Wink is lone ‘yes’ vote for Poet Laureate nominee
Legislator says he doesn’t agree with all nominee’s writings, but believes Maxwell Corydon Wheat qualifies for the job
Six members of the Legislature’s Government Services Committee yesterday voted down a proposal to name award-winning poet Maxwell Corydon Wheat, Jr., the official Nassau County Poet Laureate, citing the nominee’s anti-war writings as offensive to troops serving overseas. The lone “yes” vote came from newly-elected legislator Wayne Wink (D-Roslyn) who said, while he didn’t necessarily agree with all of the nominee’s views, he still believed that Mr. Wheat was more than qualified for the honorary position.
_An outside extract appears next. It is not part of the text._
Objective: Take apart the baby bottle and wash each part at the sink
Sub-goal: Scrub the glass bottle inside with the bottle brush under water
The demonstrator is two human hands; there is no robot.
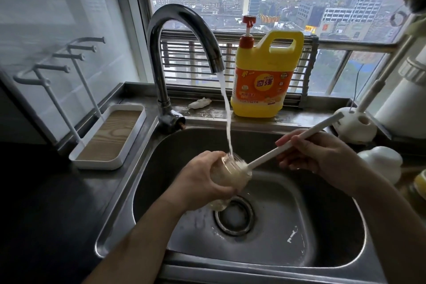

Mr. Wheat, 80, was nominated by a six-member advisory panel of experts, which unanimously selected him after reviewing 14 other candidates. Mr. Wheat is also a former U. S. Marine. However, the controversy over his nomination stemmed from a 2004 published book of poems, titled, “Iraq and Other Killing Fields: Poetry for peace.”
Several members of the committee said the book of poems made them “uncomfortable” with his nomination and that some of the poems “…condemned the troops fighting for America…”
However, Legislator Wink disagreed and said that, “Some of Mr. Wheat’s poems were sympathetic to the troops and simply lamented war itself; the vast majority of his body of work celebrates the natural beauty of Long Island. I believe that the panel who recommended Mr. Wheat did so based upon his 40 years of writing, mentoring, and advocating for the art of poetry here in Nassau County. His body of work shows that he is dedicated to his craft and brings an enthusiasm for poetry that is contagious. I do not believe that my limited understanding of the richness of poetry should override the considered wisdom of the panel recommending him. That is why I felt compelled to support his nomination.”
Wink pointed out that Wheat met all the requirements of the poet laureate, who is charged with “promoting and encouraging poetry within the county and giving two public readings a year.”
The panel’s call for nominations earlier in the year stated that nominees must submit samples of poetry and understand that the poet laureate is charged with promoting poetry throughout the county and giving two readings with in the county per year. The candidates were required to provide samples of poetry, and, if selected, to conduct an interview including his/her activities in the poetry community, how he/she expects to fulfill the role of poet laureate, and to give an approximately 15-minute reading of his/her poems.
Most importantly the NCPL Panel is seeking those poets who are dedicated advocates of the role of poetry in the educational and cultural life in Nassau.
“Mr. Wheat certainly meets all these qualifications,” Wink said. “Nowhere in the legislation does it state that the candidate has to agree with the political views of the members of the legislature. I still support his nomination and believe that the residents of this county would be admirably served by his appointment. He is obviously very passionate about his craft.”